**Problem description:** Your result will be the set of lines with "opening", copied from the material below.

**Exercise data:**
▬▬▬

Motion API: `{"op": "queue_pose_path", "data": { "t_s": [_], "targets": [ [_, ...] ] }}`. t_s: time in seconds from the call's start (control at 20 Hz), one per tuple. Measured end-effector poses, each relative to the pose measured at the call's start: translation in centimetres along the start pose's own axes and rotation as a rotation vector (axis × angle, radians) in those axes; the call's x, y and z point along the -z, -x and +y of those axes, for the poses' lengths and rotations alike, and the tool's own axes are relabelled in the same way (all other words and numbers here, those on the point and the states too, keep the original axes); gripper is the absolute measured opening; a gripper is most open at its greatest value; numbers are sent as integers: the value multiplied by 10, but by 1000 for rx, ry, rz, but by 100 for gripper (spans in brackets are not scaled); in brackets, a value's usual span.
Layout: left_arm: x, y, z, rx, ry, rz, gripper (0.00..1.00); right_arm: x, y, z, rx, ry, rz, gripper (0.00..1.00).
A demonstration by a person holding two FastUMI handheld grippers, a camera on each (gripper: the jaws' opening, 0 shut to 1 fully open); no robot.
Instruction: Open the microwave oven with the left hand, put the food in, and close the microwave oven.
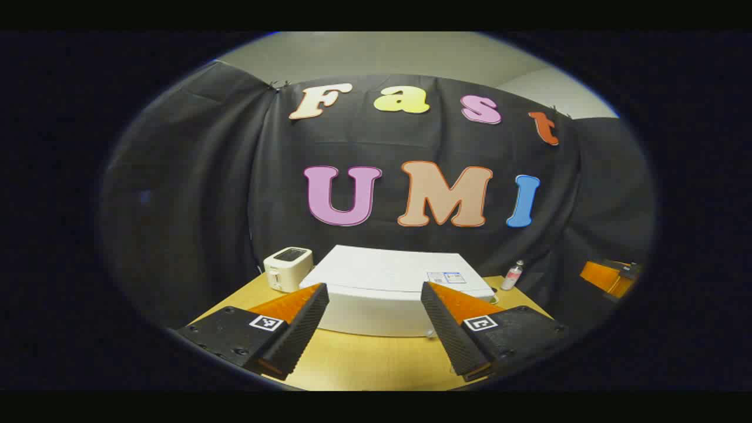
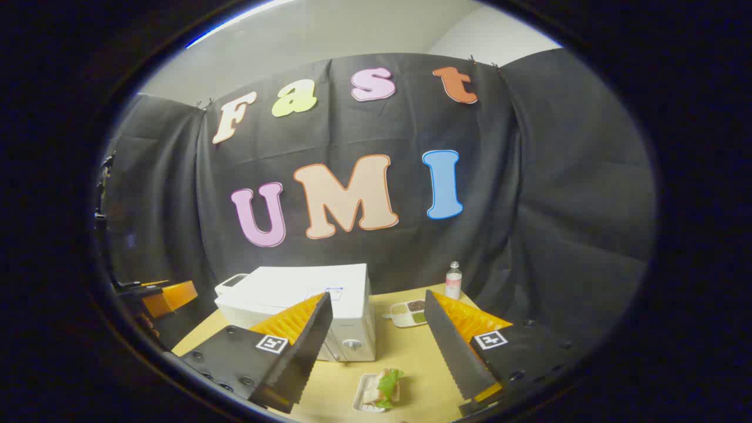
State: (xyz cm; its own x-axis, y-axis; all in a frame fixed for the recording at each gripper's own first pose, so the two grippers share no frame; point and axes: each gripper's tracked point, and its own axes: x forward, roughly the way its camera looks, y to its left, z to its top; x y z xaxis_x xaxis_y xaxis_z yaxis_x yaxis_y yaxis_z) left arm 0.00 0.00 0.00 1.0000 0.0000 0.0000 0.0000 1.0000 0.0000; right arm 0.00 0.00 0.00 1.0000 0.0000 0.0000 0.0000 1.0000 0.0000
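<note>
A white microwave oven (image 1: 388, 291) stands with its door closed in the middle of the wooden table (image 1: 364, 364); the right gripper view shows the microwave oven (image 2: 317, 305) from its right side, knobs at the front corner. My left gripper (image 1: 374, 320) is open, held high in front of it and apart from it. The food (image 2: 383, 389), a sandwich with green leaves on a small white tray, lies on the table before the oven. My right gripper (image 2: 376, 341) hovers open above and behind it, with nothing between its fingers.
A white toaster (image 1: 286, 268) stands left of the oven. A small clear bottle (image 2: 453, 281) and a compartmented dish (image 2: 409, 313) stand at the right rear. The other gripper (image 2: 158, 298) shows at the left edge of the right gripper view.
</note>
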Motion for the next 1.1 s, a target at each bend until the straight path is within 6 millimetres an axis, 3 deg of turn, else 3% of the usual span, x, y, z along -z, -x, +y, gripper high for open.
{"op": "queue_pose_path", "data": {
  "t_s": [0.05,0.1,0.3,0.7,0.9,1.1],
  "targets": [
    [-4,-1,-2,0,0,-9,96,-1,-2,-1,-8,-2,3,92],
    [-5,-2,-6,4,5,-10,92,-1,-4,-3,-10,0,5,99],
    [-3,-8,-22,30,14,1,99,-6,-5,-12,-7,-14,1,92],
    [-3,-14,-41,77,15,14,91,-7,2,-32,33,-8,-4,92],
    [19,-14,-37,76,3,64,95,0,5,-36,39,-26,13,92],
    [63,-8,-37,75,-8,162,95,6,10,-46,58,-18,28,92]
  ]
}}
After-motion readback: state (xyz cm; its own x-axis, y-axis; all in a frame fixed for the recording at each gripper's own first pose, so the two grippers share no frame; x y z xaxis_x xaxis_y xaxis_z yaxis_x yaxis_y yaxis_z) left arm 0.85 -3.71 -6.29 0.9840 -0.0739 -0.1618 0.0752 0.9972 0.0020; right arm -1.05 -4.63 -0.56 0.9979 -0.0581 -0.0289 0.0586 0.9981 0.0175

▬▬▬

**Answer space:**
Motion API: `{"op": "queue_pose_path", "data": { "t_s": [_], "targets": [ [_, ...] ] }}`. t_s: time in seconds from the call's start (control at 20 Hz), one per tuple. Measured end-effector poses, each relative to the pose measured at the call's start: translation in centimetres along the start pose's own axes and rotation as a rotation vector (axis × angle, radians) in those axes; the call's x, y and z point along the -z, -x and +y of those axes, for the poses' lengths and rotations alike, and the tool's own axes are relabelled in the same way (all other words and numbers here, those on the point and the states too, keep the original axes); gripper is the absolute measured opening; a gripper is most open at its greatest value; numbers are sent as integers: the value multiplied by 10, but by 1000 for rx, ry, rz, but by 100 for gripper (spans in brackets are not scaled); in brackets, a value's usual span.
A demonstration by a person holding two FastUMI handheld grippers, a camera on each (gripper: the jaws' opening, 0 shut to 1 fully open); no robot.

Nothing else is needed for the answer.